Task prompt -
Type out every line of the data again, exactly.

[The data Boundary: Start]

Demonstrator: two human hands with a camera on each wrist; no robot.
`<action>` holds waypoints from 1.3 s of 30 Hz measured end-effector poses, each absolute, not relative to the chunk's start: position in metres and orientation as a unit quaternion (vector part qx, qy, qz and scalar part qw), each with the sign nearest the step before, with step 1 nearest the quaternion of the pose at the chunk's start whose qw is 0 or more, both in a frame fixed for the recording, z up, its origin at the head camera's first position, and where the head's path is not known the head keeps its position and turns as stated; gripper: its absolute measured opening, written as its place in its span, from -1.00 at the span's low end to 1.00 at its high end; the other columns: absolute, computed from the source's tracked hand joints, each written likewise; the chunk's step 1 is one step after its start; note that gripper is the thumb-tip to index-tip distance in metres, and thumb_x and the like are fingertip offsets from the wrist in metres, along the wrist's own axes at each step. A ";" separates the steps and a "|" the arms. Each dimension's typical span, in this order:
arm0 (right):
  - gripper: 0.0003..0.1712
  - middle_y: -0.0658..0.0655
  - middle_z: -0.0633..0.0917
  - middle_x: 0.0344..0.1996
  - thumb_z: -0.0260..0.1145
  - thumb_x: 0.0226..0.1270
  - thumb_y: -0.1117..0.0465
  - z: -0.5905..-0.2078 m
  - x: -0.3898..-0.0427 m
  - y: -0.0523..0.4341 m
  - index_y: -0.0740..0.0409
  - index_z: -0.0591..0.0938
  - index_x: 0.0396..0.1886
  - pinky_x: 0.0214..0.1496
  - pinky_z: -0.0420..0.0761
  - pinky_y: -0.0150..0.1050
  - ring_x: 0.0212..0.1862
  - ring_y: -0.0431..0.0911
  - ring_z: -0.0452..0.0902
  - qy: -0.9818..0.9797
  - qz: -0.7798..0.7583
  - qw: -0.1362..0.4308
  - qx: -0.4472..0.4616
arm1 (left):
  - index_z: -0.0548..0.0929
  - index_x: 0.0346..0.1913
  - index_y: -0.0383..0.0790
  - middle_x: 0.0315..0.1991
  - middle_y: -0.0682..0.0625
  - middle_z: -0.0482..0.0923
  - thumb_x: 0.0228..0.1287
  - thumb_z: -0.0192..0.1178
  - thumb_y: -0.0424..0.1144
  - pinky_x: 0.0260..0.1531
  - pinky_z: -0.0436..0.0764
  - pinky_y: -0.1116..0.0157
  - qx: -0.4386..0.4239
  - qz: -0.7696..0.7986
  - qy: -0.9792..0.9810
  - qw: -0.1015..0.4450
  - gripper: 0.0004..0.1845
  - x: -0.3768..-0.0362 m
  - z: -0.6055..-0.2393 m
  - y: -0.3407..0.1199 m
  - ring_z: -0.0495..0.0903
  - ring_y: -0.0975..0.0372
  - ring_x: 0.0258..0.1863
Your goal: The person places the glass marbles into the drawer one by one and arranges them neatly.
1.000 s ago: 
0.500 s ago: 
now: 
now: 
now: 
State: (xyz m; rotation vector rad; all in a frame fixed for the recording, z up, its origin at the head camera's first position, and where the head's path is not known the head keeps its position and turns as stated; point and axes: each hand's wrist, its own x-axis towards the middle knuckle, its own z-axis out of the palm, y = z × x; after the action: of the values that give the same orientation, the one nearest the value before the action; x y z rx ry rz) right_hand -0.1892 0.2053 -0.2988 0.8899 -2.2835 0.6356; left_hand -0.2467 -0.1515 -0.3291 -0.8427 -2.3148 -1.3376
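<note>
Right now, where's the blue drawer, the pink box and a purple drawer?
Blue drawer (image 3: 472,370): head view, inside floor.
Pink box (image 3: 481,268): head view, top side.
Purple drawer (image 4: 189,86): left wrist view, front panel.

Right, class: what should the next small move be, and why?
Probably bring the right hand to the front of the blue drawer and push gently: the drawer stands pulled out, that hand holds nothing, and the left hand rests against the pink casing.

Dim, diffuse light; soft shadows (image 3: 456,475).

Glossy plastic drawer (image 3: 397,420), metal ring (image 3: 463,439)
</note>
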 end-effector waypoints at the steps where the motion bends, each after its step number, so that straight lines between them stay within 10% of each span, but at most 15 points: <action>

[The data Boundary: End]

Output for this exercise -
Demonstrator: two human hands with a camera on each wrist; no robot.
`<action>` holds waypoints from 1.3 s of 30 Hz measured end-effector poses, each absolute, not relative to the chunk's start: position in metres and orientation as a unit quaternion (vector part qx, qy, qz and scalar part qw), each with the sign nearest the step before, with step 1 nearest the quaternion of the pose at the chunk's start whose qw is 0 or more, both in a frame fixed for the recording, z up, its origin at the head camera's first position, and where the head's path is not known the head keeps its position and turns as stated; gripper: its absolute measured opening, written as its place in its span, from -1.00 at the span's low end to 1.00 at its high end; the other columns: absolute, computed from the source's tracked hand joints, each written likewise; the chunk's step 1 is one step after its start; note that gripper is the thumb-tip to index-tip distance in metres, and thumb_x and the like are fingertip offsets from the wrist in metres, along the wrist's own axes at each step. A ";" separates the steps and a "|" the arms. Each dimension's typical span, in this order:
arm0 (right):
  - gripper: 0.0003..0.1712
  - middle_y: -0.0658..0.0655
  - middle_z: -0.0633..0.0917
  - middle_x: 0.0344..0.1996
  - thumb_z: -0.0260..0.1145
  - thumb_x: 0.0226..0.1270
  - thumb_y: -0.1117..0.0465
  - z: -0.5905..-0.2078 m
  - x: -0.3898..-0.0427 m
  - y: -0.0523..0.4341 m
  - index_y: -0.0740..0.0409
  - index_z: -0.0591..0.0938
  - index_x: 0.0396..0.1886
  - pinky_x: 0.0214..0.1496
  - pinky_z: -0.0420..0.0761
  - pinky_y: -0.0150..0.1050
  - ring_x: 0.0212..0.1862
  - ring_y: -0.0431..0.0911
  - ring_z: -0.0452..0.0902
  - qy: -0.9818..0.9797
  - qz: -0.7798..0.7583
  - qw: -0.1362..0.4308
  - qx: -0.4472..0.4616
arm1 (left):
  - index_z: -0.0548..0.0929
  - index_x: 0.0346..0.1913
  - index_y: -0.0383..0.0790
  - middle_x: 0.0315..0.1991
  - middle_y: -0.0682..0.0625
  - middle_z: -0.0482..0.0923
  - thumb_x: 0.0228..0.1287
  - thumb_z: -0.0192..0.1178
  - thumb_y: -0.0424..0.1144
  - pinky_x: 0.0260..0.1531
  - pinky_z: -0.0436..0.0764
  - pinky_y: -0.1116..0.0157
  - qx: -0.4386..0.4239
  - qz: -0.7696..0.7986
  - qy: -0.9792..0.9810
  - qw: -0.1015..0.4450
  - gripper: 0.0004..0.1845
  - x: -0.3768..-0.0362 m
  - z: -0.6055..-0.2393 m
  - y: -0.3407..0.1199 m
  - ring_z: -0.0495..0.0903
  - ring_y: -0.0975..0.0372
  - ring_x: 0.0258..0.1863
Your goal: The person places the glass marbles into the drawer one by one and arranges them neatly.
1.000 s ago: 
0.500 s ago: 
now: 
now: 
now: 
State: (xyz m; rotation vector rad; all in a frame fixed for the recording, z up, its origin at the head camera's first position, and where the head's path is not known the head keeps its position and turns as stated; point and axes: each hand's wrist, its own x-axis towards the middle knuckle, its own z-axis out of the palm, y = z × x; after the action: of the values that give the same orientation, the one nearest the value before the action; x y z rx ry rz) right_hand -0.1892 0.2053 -0.2988 0.8899 -2.2835 0.6356; left_hand -0.2467 -0.1515 -0.3291 -0.8427 -2.3148 -1.3376
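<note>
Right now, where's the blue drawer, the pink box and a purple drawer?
Blue drawer (image 3: 472,370): head view, inside floor.
Pink box (image 3: 481,268): head view, top side.
Purple drawer (image 4: 189,86): left wrist view, front panel.

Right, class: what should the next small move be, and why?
Probably bring the right hand to the front of the blue drawer and push gently: the drawer stands pulled out, that hand holds nothing, and the left hand rests against the pink casing.

Dim, diffuse light; soft shadows (image 3: 456,475).

Glossy plastic drawer (image 3: 397,420), metal ring (image 3: 463,439)
</note>
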 end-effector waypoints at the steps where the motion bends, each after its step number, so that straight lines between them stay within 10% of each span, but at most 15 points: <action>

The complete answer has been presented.